WHAT TO WORK ON — Transcribe the data that follows, exactly and in full.

GIVEN RECORDS —

------------------------------------------------------------------------

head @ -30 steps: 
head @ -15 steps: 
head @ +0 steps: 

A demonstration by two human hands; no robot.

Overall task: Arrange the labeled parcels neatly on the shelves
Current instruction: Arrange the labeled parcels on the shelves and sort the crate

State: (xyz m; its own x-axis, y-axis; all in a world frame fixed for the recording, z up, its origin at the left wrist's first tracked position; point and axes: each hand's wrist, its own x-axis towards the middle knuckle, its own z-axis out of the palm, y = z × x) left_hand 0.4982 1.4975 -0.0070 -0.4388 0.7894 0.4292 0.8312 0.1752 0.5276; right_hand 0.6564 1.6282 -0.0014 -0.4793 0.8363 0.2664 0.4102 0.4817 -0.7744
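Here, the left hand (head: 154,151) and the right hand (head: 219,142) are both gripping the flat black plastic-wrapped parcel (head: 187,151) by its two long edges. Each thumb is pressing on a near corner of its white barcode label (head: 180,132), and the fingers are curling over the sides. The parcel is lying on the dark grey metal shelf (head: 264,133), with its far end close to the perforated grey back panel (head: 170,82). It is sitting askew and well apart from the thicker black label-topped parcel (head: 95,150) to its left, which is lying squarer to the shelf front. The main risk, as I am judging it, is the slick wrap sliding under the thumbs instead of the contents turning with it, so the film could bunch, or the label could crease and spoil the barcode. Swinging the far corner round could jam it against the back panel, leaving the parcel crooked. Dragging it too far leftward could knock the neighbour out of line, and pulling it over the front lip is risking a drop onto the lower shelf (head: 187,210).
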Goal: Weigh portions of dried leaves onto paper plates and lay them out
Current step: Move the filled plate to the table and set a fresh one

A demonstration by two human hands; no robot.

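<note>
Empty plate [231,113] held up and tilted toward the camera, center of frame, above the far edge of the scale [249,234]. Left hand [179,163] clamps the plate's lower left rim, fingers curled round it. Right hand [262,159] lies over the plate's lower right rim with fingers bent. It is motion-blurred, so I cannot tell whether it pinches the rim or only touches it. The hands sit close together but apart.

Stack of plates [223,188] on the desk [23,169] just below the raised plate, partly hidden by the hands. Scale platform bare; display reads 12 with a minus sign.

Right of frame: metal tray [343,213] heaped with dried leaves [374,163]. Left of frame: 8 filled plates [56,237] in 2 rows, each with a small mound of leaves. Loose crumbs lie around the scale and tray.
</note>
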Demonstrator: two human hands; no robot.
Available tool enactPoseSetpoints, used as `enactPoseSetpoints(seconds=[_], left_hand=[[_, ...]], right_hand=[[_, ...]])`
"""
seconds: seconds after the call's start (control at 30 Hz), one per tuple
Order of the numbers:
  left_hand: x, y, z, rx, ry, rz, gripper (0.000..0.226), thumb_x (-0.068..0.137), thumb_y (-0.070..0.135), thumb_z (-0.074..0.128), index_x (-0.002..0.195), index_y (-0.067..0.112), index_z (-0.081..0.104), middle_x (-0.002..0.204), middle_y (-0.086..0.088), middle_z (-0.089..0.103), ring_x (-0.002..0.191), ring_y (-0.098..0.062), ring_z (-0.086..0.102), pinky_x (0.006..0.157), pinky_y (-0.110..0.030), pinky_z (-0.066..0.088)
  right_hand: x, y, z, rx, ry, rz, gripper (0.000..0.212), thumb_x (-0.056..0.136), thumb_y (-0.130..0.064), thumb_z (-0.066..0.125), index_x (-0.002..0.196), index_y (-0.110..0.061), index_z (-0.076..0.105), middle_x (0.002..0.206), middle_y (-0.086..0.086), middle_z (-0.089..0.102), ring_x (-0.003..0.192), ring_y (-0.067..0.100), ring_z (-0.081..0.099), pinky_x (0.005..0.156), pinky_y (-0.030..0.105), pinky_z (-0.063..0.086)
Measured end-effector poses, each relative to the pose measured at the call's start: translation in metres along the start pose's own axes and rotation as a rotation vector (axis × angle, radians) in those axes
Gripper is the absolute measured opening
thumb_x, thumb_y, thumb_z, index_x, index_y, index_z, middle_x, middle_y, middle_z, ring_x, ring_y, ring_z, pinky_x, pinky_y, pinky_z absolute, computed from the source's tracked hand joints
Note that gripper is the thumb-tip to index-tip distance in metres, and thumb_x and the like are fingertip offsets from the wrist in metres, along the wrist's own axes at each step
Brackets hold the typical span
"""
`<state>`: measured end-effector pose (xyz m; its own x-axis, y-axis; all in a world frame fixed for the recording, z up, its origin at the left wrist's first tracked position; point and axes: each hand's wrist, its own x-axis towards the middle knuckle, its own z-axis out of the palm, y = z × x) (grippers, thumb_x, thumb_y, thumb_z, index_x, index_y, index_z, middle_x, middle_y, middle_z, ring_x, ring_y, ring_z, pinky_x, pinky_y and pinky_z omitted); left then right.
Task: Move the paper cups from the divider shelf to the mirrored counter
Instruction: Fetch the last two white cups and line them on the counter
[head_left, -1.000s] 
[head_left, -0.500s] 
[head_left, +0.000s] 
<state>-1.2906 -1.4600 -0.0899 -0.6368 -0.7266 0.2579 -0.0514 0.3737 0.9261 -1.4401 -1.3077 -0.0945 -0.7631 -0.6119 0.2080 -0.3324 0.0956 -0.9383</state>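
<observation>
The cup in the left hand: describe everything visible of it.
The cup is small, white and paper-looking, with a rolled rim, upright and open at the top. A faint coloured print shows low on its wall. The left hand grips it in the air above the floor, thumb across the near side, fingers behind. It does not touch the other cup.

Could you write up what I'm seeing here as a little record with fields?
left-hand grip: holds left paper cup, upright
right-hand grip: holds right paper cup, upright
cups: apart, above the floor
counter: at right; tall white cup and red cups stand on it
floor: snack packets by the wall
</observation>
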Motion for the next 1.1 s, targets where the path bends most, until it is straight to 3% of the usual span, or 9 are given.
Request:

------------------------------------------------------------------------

TASK ANSWER —
head @ -30 steps: 
head @ -15 steps: 
head @ +0 steps: 

A demonstration by two human hands; no robot.

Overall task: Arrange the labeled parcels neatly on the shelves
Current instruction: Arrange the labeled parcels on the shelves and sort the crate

State: (xyz m; its own x-axis, y-axis; all in a world frame fixed for the recording, z up, its origin at the left wrist's first tracked position; point and axes: each hand's wrist, its own x-axis towards the middle knuckle, its own z-axis out of the palm, y = z × x) left_hand 0.4982 1.4975 -0.0070 -0.4388 0.7894 0.4292 0.8312 0.1752 0.5276; right_hand 0.6564 1.6282 -0.0014 -0.4793 0.8363 0.2664 0.4102 0.4817 -0.7744
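Here, the left hand (head: 154,151) and the right hand (head: 219,142) are both gripping the flat black plastic-wrapped parcel (head: 187,151) by its two long edges. Each thumb is pressing on a near corner of its white barcode label (head: 180,132), and the fingers are curling over the sides. The parcel is lying on the dark grey metal shelf (head: 264,133), with its far end close to the perforated grey back panel (head: 170,82). It is sitting askew and well apart from the thicker black label-topped parcel (head: 95,150) to its left, which is lying squarer to the shelf front. The main risk, as I am judging it, is the slick wrap sliding under the thumbs instead of the contents turning with it, so the film could bunch, or the label could crease and spoil the barcode. Swinging the far corner round could jam it against the back panel, leaving the parcel crooked. Dragging it too far leftward could knock the neighbour out of line, and pulling it over the front lip is risking a drop onto the lower shelf (head: 187,210).
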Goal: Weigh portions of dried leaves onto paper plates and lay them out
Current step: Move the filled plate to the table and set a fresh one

A demonstration by two human hands; no robot.

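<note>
Empty plate [231,113] held up and tilted toward the camera, center of frame, above the far edge of the scale [249,234]. Left hand [179,163] clamps the plate's lower left rim, fingers curled round it. Right hand [262,159] lies over the plate's lower right rim with fingers bent. It is motion-blurred, so I cannot tell whether it pinches the rim or only touches it. The hands sit close together but apart.

Stack of plates [223,188] on the desk [23,169] just below the raised plate, partly hidden by the hands. Scale platform bare; display reads 12 with a minus sign.

Right of frame: metal tray [343,213] heaped with dried leaves [374,163]. Left of frame: 8 filled plates [56,237] in 2 rows, each with a small mound of leaves. Loose crumbs lie around the scale and tray.
</note>
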Demonstrator: two human hands; no robot.
Available tool enactPoseSetpoints, used as `enactPoseSetpoints(seconds=[_], left_hand=[[_, ...]], right_hand=[[_, ...]])`
"""
seconds: seconds after the call's start (control at 30 Hz), one per tuple
Order of the numbers:
  left_hand: x, y, z, rx, ry, rz, gripper (0.000..0.226), thumb_x (-0.068..0.137), thumb_y (-0.070..0.135), thumb_z (-0.074..0.128), index_x (-0.002..0.195), index_y (-0.067..0.112), index_z (-0.081..0.104), middle_x (-0.002..0.204), middle_y (-0.086..0.088), middle_z (-0.089..0.103), ring_x (-0.002..0.191), ring_y (-0.098..0.062), ring_z (-0.086..0.102), pinky_x (0.006..0.157), pinky_y (-0.110..0.030), pinky_z (-0.066..0.088)
  right_hand: x, y, z, rx, ry, rz, gripper (0.000..0.212), thumb_x (-0.056..0.136), thumb_y (-0.130..0.064), thumb_z (-0.066..0.125), index_x (-0.002..0.196), index_y (-0.110..0.061), index_z (-0.076..0.105), middle_x (0.002..0.206), middle_y (-0.086..0.086), middle_z (-0.089..0.102), ring_x (-0.003..0.192), ring_y (-0.067..0.100), ring_z (-0.081..0.099), pinky_x (0.005..0.156), pinky_y (-0.030..0.105), pinky_z (-0.063..0.086)
Measured end-effector poses, each relative to the pose measured at the call's start: translation in metres along the start pose's own axes and rotation as a rotation vector (axis × angle, radians) in those axes
Gripper is the absolute measured opening
thumb_x, thumb_y, thumb_z, index_x, index_y, index_z, middle_x, middle_y, middle_z, ring_x, ring_y, ring_z, pinky_x, pinky_y, pinky_z absolute, computed from the source's tracked hand joints
Note that gripper is the thumb-tip to index-tip distance in metres, and thumb_x and the like are fingertip offsets from the wrist in metres, along the wrist's own axes at each step
Brackets hold the typical span
"""
`<state>`: measured end-effector pose (xyz m; its own x-axis, y-axis; all in a world frame fixed for the recording, z up, its origin at the left wrist's first tracked position; point and axes: each hand's wrist, its own x-axis towards the middle knuckle, its own z-axis out of the palm, y = z × x) (grippers, thumb_x, thumb_y, thumb_z, index_x, index_y, index_z, middle_x, middle_y, middle_z, ring_x, ring_y, ring_z, pinky_x, pinky_y and pinky_z omitted); left then right.
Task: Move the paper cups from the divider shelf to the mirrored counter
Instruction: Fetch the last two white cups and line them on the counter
[head_left, -1.000s] 
[head_left, -0.500s] 
[head_left, +0.000s] 
<state>-1.2906 -1.4600 -0.0899 -0.6368 -0.7266 0.2579 -0.0514 0.3737 0.9261 -1.4401 -1.3077 -0.0945 -0.7631 -0.6119 0.2080 -0.3324 0.0956 -0.9383</state>
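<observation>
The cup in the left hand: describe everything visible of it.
The cup is small, white and paper-looking, with a rolled rim, upright and open at the top. A faint coloured print shows low on its wall. The left hand grips it in the air above the floor, thumb across the near side, fingers behind. It does not touch the other cup.

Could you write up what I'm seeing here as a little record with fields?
left-hand grip: holds left paper cup, upright
right-hand grip: holds right paper cup, upright
cups: apart, above the floor
counter: at right; tall white cup and red cups stand on it
floor: snack packets by the wall
</observation>
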Motion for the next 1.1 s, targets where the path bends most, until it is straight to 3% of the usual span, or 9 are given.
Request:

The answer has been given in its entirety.